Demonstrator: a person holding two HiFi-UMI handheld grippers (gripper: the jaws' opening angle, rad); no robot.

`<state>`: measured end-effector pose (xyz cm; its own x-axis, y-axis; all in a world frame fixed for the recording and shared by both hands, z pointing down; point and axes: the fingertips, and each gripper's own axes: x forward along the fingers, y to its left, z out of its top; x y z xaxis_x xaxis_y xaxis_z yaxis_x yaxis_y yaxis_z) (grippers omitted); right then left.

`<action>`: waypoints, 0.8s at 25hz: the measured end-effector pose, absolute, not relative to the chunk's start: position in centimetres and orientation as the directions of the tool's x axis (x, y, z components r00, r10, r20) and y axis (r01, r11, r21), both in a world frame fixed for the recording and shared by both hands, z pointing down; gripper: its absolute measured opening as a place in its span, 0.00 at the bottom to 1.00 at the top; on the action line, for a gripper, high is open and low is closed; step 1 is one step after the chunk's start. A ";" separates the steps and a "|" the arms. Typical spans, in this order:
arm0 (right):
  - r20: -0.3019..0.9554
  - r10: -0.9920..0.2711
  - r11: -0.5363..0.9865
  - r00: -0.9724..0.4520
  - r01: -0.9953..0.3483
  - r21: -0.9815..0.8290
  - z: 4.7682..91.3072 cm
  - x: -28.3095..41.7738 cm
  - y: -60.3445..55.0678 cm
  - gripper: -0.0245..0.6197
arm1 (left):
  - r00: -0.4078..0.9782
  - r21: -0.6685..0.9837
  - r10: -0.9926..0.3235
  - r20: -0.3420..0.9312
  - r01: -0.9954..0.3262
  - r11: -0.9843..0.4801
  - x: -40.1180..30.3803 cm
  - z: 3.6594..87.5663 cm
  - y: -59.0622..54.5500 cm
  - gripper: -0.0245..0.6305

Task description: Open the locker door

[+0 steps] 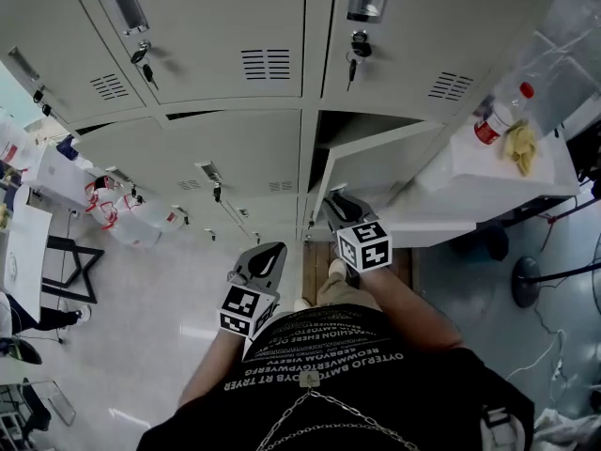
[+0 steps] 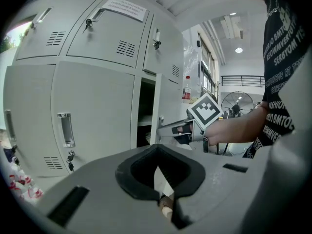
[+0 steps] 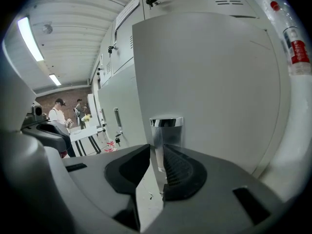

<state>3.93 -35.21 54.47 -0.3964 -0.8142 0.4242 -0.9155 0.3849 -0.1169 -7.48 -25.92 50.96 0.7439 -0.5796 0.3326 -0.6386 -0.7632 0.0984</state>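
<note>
The grey locker door (image 1: 385, 163) stands ajar, with a dark gap along its hinge side. Its chrome handle (image 3: 165, 130) sits between the jaws of my right gripper (image 3: 156, 152), which is shut on it. In the head view my right gripper (image 1: 336, 200) reaches to the door's edge, and in the left gripper view the right gripper (image 2: 163, 127) sits at the ajar door (image 2: 157, 106). My left gripper (image 1: 263, 263) hangs lower and left, away from the lockers. Its jaws meet at the tips (image 2: 157, 147) and hold nothing.
Closed grey lockers (image 1: 216, 36) fill the wall, with keys in their locks (image 1: 355, 56). A white table (image 1: 470, 172) to the right bears a red-labelled bottle (image 1: 498, 120) and a yellow cloth (image 1: 519, 146). Bags (image 1: 103, 205) lie on the floor at left. People (image 3: 57, 113) stand far off.
</note>
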 end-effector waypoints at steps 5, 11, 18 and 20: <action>0.423 -0.801 0.420 -0.423 -0.901 -0.107 54.4 4.3 -33.1 0.17 | 0.751 0.112 -0.560 0.348 -0.627 -0.771 -7.4 51.6 -25.1 0.03; 0.425 -0.784 0.455 -0.453 -0.885 -0.103 54.3 5.4 -30.1 0.17 | 0.774 0.129 -0.539 0.333 -0.603 -0.787 -5.8 51.4 -24.6 0.03; 0.408 -0.752 0.479 -0.519 -0.854 -0.203 53.7 4.8 -28.5 0.37 | 0.789 0.107 -0.512 0.339 -0.573 -0.813 -3.1 51.7 -24.2 0.03; 0.408 -0.756 0.477 -0.512 -0.858 -0.194 53.5 4.4 -29.1 0.36 | 0.792 0.098 -0.502 0.347 -0.563 -0.821 -2.2 51.7 -23.9 0.03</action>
<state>4.36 -29.10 53.48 -0.5122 -0.7558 0.4081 -0.8575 0.4766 -0.1936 -2.17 -23.88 51.72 0.7922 -0.5020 0.3470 -0.5631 -0.8205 0.0984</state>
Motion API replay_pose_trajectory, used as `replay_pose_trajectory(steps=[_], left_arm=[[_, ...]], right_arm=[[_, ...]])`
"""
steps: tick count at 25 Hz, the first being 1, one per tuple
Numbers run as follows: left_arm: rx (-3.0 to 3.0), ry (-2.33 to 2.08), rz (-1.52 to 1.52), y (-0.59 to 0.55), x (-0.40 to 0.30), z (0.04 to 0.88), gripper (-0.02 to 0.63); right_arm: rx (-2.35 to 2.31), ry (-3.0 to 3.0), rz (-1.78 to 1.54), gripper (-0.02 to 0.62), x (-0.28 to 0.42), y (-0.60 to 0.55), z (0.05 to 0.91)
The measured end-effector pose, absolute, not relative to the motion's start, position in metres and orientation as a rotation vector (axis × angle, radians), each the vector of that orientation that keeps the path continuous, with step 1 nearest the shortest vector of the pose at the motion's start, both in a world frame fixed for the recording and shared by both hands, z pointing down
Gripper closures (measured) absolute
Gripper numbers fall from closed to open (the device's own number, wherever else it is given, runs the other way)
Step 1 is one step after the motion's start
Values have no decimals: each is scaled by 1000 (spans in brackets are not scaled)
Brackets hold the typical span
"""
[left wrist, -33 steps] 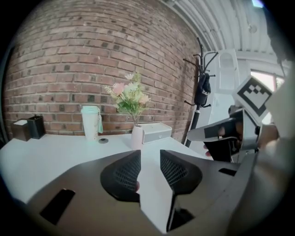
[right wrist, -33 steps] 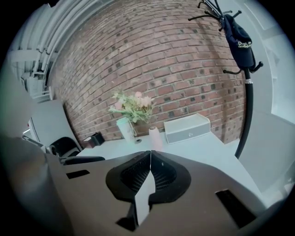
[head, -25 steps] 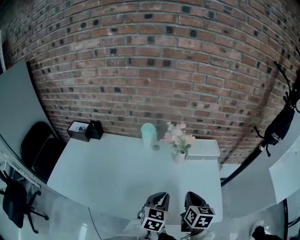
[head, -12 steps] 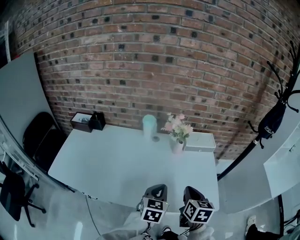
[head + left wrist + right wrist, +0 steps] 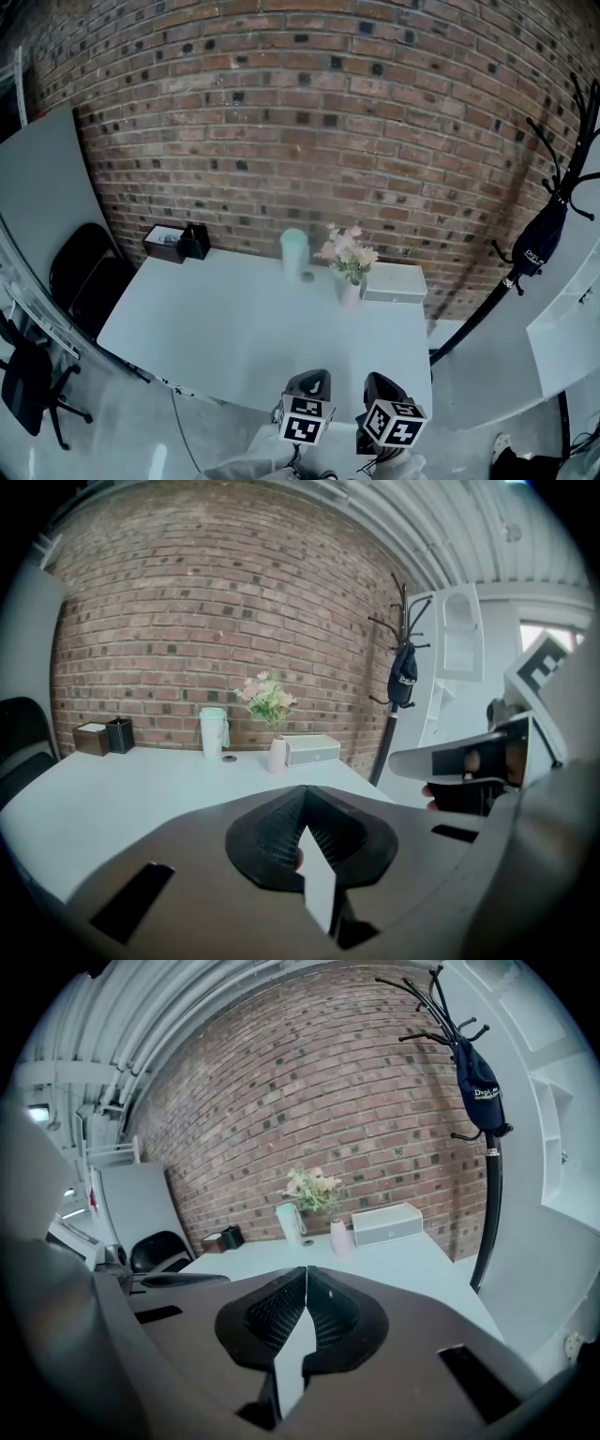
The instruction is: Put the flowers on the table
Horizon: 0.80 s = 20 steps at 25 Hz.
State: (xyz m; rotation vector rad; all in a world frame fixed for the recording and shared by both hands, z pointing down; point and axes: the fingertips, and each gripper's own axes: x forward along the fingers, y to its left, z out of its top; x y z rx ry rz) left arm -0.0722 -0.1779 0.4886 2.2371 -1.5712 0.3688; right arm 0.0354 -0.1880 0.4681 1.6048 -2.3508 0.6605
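Observation:
Pink and white flowers [image 5: 343,249] stand in a small pale vase [image 5: 349,291] at the back right of the white table [image 5: 234,337]. The same flowers [image 5: 266,698] [image 5: 313,1186] appear far ahead in both gripper views. My left gripper [image 5: 315,384] and right gripper [image 5: 375,390] hang side by side off the table's near edge, well short of the vase. Both are shut, jaws meeting at the tips with nothing between them.
A mint tumbler [image 5: 294,253] and a small dark disc [image 5: 307,277] stand left of the vase; a white box [image 5: 394,281] lies right of it. A black pen cup and tissue box [image 5: 178,243] sit at the back left. Black chairs [image 5: 80,281] stand left, a coat rack [image 5: 544,234] right.
The view has drawn back and tilted up slightly, so the table and flowers sit a little higher and farther. Both grippers stay low in front of the table edge.

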Motion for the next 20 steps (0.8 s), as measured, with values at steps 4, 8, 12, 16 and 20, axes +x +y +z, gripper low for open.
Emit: replay_pose_trajectory(steps=[4, 8, 12, 16, 20], left_arm=[[2249, -1589, 368, -179, -60, 479, 598], [2260, -1615, 377, -179, -53, 471, 598], [2255, -1631, 381, -177, -46, 467, 598], [2258, -1633, 402, -172, -43, 468, 598], [2254, -1639, 411, -168, -43, 469, 598]], right_arm=[[1604, -2357, 669, 571, 50, -188, 468], [1594, -2378, 660, 571, 58, -189, 461], [1574, -2383, 608, 571, 65, -188, 457], [1572, -2387, 605, 571, 69, -187, 455], [1572, -2388, 609, 571, 70, -185, 455]])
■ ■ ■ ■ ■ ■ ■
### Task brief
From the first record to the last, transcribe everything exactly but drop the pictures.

### The answer
Demonstrator: a person holding two HiFi-UMI handheld grippers (gripper: the jaws' opening angle, rad); no robot.

`<state>`: measured end-effector pose (xyz cm; its own x-axis, y-axis; all in a world frame fixed for the recording and shared by both hands, z pointing down; point and axes: the fingertips, and each gripper's own axes: x forward along the fingers, y to its left, z out of its top; x y z xaxis_x xaxis_y xaxis_z yaxis_x yaxis_y yaxis_z) (grippers omitted); right then left.

`<action>`: waypoints, 0.8s at 25hz: the measured end-effector pose, absolute, not relative to the chunk's start: position in centimetres and orientation as the directions of the tool's x axis (x, y, z components r00, r10, r20) and y axis (r01, r11, r21), both in a world frame fixed for the recording and shared by both hands, z pointing down; gripper: its absolute measured opening as a place in its span, 0.00 at the bottom to 1.00 at the top; on the action line, for a gripper, high is open and low is closed; step 1 is one step after the chunk's start. A ";" separates the steps and a "|" the arms. Typical spans, in this order:
arm0 (right):
  - r20: -0.3019..0.9554
  - r10: -0.9920..0.2711
  - r11: -0.5363..0.9865
  - r00: -0.9724..0.4520
  - r01: -0.9953..0.3483
  - r21: -0.9815..0.8290
  - z: 4.7682..91.3072 cm
  - x: -28.3095..41.7738 cm
  - y: -60.3445..55.0678 cm
  - gripper: -0.0245..0.6197
arm1 (left):
  - r00: -0.4078..0.9782
  - r21: -0.6685..0.9837
  - r10: -0.9926..0.3235
  - r20: -0.3420..0.9312
  - r01: -0.9954..0.3262
  - r11: -0.9843..0.4801
  - x: -40.1180..30.3803 cm
  - z: 3.6594..87.5663 cm
  - y: -59.0622..54.5500 cm
  - gripper: -0.0245..0.6305

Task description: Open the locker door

[+0 steps] 
[+0 steps] 
[+0 steps] 

<state>3.93 -35.21 54.47 -0.3964 -0.8142 0.4242 -0.9155 0.3849 -0.1169 -7.48 -25.92 50.96 0.7439 -0.5796 0.3326 -0.6386 -0.7632 0.0984</state>
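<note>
The grey locker door (image 1: 385, 163) stands ajar, with a dark gap along its hinge side. Its chrome handle (image 3: 165, 130) sits between the jaws of my right gripper (image 3: 156, 152), which is shut on it. In the head view my right gripper (image 1: 336, 200) reaches to the door's edge, and in the left gripper view the right gripper (image 2: 163, 127) sits at the ajar door (image 2: 157, 106). My left gripper (image 1: 263, 263) hangs lower and left, away from the lockers. Its jaws meet at the tips (image 2: 157, 147) and hold nothing.
Closed grey lockers (image 1: 216, 36) fill the wall, with keys in their locks (image 1: 355, 56). A white table (image 1: 470, 172) to the right bears a red-labelled bottle (image 1: 498, 120) and a yellow cloth (image 1: 519, 146). Bags (image 1: 103, 205) lie on the floor at left. People (image 3: 57, 113) stand far off.
</note>
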 end-effector waypoints at steps 5, 11, 18 and 20: <action>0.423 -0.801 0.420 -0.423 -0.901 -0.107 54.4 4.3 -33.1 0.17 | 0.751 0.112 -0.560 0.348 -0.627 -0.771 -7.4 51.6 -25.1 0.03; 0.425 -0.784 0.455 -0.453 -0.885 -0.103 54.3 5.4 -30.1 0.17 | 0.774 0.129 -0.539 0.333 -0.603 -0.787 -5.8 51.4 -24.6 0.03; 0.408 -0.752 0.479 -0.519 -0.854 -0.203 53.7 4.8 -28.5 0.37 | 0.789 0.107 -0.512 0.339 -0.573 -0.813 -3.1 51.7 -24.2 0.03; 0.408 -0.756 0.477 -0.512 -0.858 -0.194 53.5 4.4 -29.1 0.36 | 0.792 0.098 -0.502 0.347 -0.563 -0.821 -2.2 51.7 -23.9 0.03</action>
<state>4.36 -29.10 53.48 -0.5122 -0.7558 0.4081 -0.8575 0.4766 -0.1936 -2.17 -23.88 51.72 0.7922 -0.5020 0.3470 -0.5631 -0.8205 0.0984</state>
Motion API replay_pose_trajectory, used as `replay_pose_trajectory(steps=[_], left_arm=[[_, ...]], right_arm=[[_, ...]])`
"""
steps: tick count at 25 Hz, the first being 1, one per tuple
Numbers run as follows: left_arm: rx (-3.0 to 3.0), ry (-2.33 to 2.08), rz (-1.52 to 1.52), y (-0.59 to 0.55), x (-0.40 to 0.30), z (0.04 to 0.88), gripper (-0.02 to 0.63); right_arm: rx (-2.35 to 2.31), ry (-3.0 to 3.0), rz (-1.78 to 1.54), gripper (-0.02 to 0.62), x (-0.28 to 0.42), y (-0.60 to 0.55), z (0.05 to 0.91)
The measured end-effector pose, absolute, not relative to the motion's start, position in metres and orientation as a rotation vector (axis × angle, radians), each the vector of that orientation that keeps the path continuous, with step 1 nearest the shortest vector of the pose at the motion's start, both in a world frame fixed for the recording and shared by both hands, z pointing down
Gripper closures (measured) absolute
Gripper numbers fall from closed to open (the device's own number, wherever else it is given, runs the other way)
Step 1 is one step after the motion's start
Values have no decimals: each is scaled by 1000 (spans in brackets are not scaled)
Brackets hold the typical span
"""
[left wrist, -33 steps] 
[right wrist, -33 steps] 
[head, -25 steps] 
[head, -12 steps] 
[head + left wrist + right wrist, +0 steps] 
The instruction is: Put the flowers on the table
Horizon: 0.80 s = 20 steps at 25 Hz.
State: (xyz m; rotation vector rad; all in a world frame fixed for the recording and shared by both hands, z pointing down; point and axes: the fingertips, and each gripper's own axes: x forward along the fingers, y to its left, z out of its top; x y z rx ry rz) left arm -0.0722 -0.1779 0.4886 2.2371 -1.5712 0.3688; right arm 0.0354 -0.1880 0.4681 1.6048 -2.3508 0.6605
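Observation:
Pink and white flowers [image 5: 343,249] stand in a small pale vase [image 5: 349,291] at the back right of the white table [image 5: 234,337]. The same flowers [image 5: 266,698] [image 5: 313,1186] appear far ahead in both gripper views. My left gripper [image 5: 315,384] and right gripper [image 5: 375,390] hang side by side off the table's near edge, well short of the vase. Both are shut, jaws meeting at the tips with nothing between them.
A mint tumbler [image 5: 294,253] and a small dark disc [image 5: 307,277] stand left of the vase; a white box [image 5: 394,281] lies right of it. A black pen cup and tissue box [image 5: 178,243] sit at the back left. Black chairs [image 5: 80,281] stand left, a coat rack [image 5: 544,234] right.
The view has drawn back and tilted up slightly, so the table and flowers sit a little higher and farther. Both grippers stay low in front of the table edge.
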
Motion for the next 20 steps (0.8 s), as measured, with values at steps 4, 8, 12, 16 and 20, axes +x +y +z, gripper low for open.
Emit: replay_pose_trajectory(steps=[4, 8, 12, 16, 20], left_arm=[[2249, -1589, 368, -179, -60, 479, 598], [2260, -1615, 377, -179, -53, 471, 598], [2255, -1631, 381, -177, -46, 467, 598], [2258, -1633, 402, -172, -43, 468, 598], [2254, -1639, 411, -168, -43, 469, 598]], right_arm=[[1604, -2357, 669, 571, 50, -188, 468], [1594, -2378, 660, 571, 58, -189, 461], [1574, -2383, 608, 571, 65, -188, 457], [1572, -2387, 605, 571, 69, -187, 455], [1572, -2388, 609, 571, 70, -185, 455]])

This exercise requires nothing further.